There do seem to be some exceptions to this – for instance, Record Update actions provide the option of adding criteria in the action step itself (in addition to criteria in the blue diamond to the left that kicks off the string of actions, immediate and scheduled.) These criteria appear to continue in place after a process builder process has been deactivated, based on a limited sample of real-world scheduled actions.
Hard-won experience tells me that no matter how perfect and eternal, and bulletproof your process builder flow appears to be, it will need updating at some point, and sooner than you think.
If you plan to use contingent scheduled actions in process builder, make sure you think through the implications of deactivating the flow.
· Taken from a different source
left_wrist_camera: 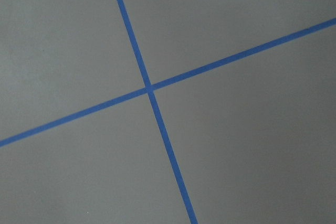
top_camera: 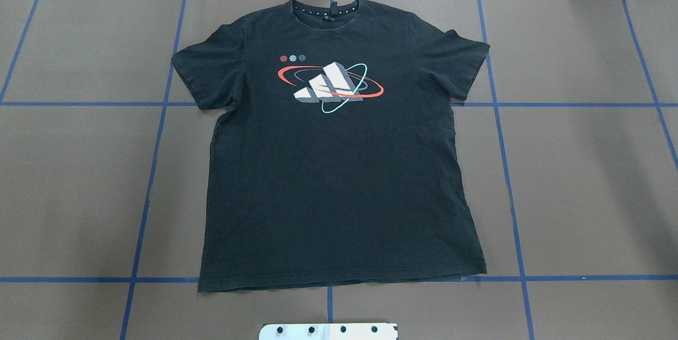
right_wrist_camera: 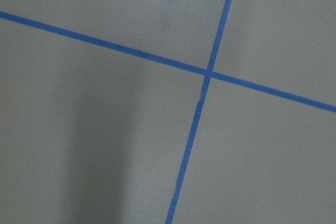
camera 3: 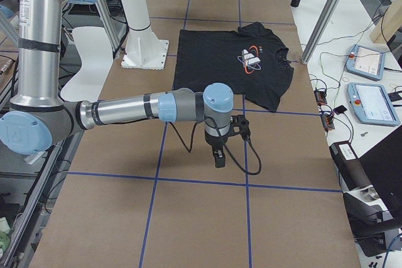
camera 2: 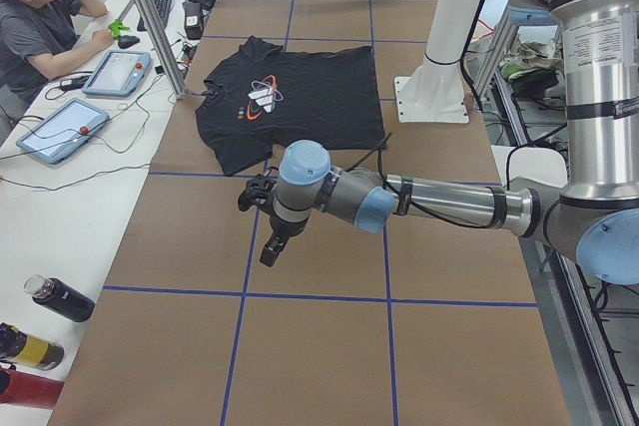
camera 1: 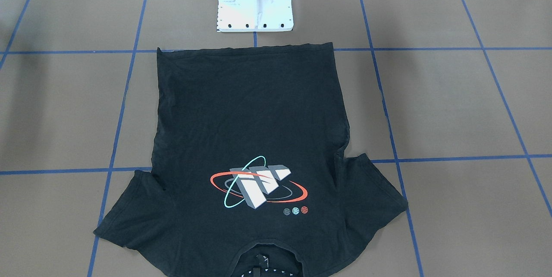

In the case of the payment reminder emails example, one way to program around this pitfall is to make all of the email sends based on a record change, and make those record updates your scheduled actions. You can add a new picklist field to the opportunity called Payment Email, with three values: First, Reminder, and Final*. Then set up separate process rows, all of which should only fire when the fields have changed to meet the criteria:
When Opportunity.Stage is set to Invoiced, have
- an immediate action that sets the Payment Email to First
- a scheduled action for 30 days before close date that sets Payment Email to Reminder if the Stage = Invoiced**, and
- a scheduled action for the actual close date that sets Payment Email to Final if the Stage = Invoiced**
If these are all part of a single process builder process, it either needs to be recursive (so that it can re-evalute after the record changes), or this row needs to continue to the following row so that the first email gets sent properly
Then set up three additional rows in the process:
- If Stage = Invoiced, and Payment Email = First, send the First email
- If Stage = Invoiced, and Payment Email = Reminder, send the Reminder email
- If Stage = Invoiced, and Payment Email = Final, send the Final email
This is a back-of-envelope type sketch of a process, rather than a full how-to, so some steps may be, well, sketchy. I hope you’re able to work through it. Please let me know, and I’m happy to help if
This back-of-envelope sketch doesn’t include any safeguards for Opportunities that are scheduled as Invoiced within the 30 days, which you’d probably want to build in as well.
* I’d recommend setting your Payment Email field to be read-only for most users, or simply not available on the page layouts. You don’t want anyone accidentally triggering extra emails to your members.
** While this extra criteria seems redundant in terms of preventing unwanted emails from going it, it preserves the Payment Email field in the state that reflects when the member renewed (or cancelled) their membership, which can be useful in analyzing the effectiveness of your efforts.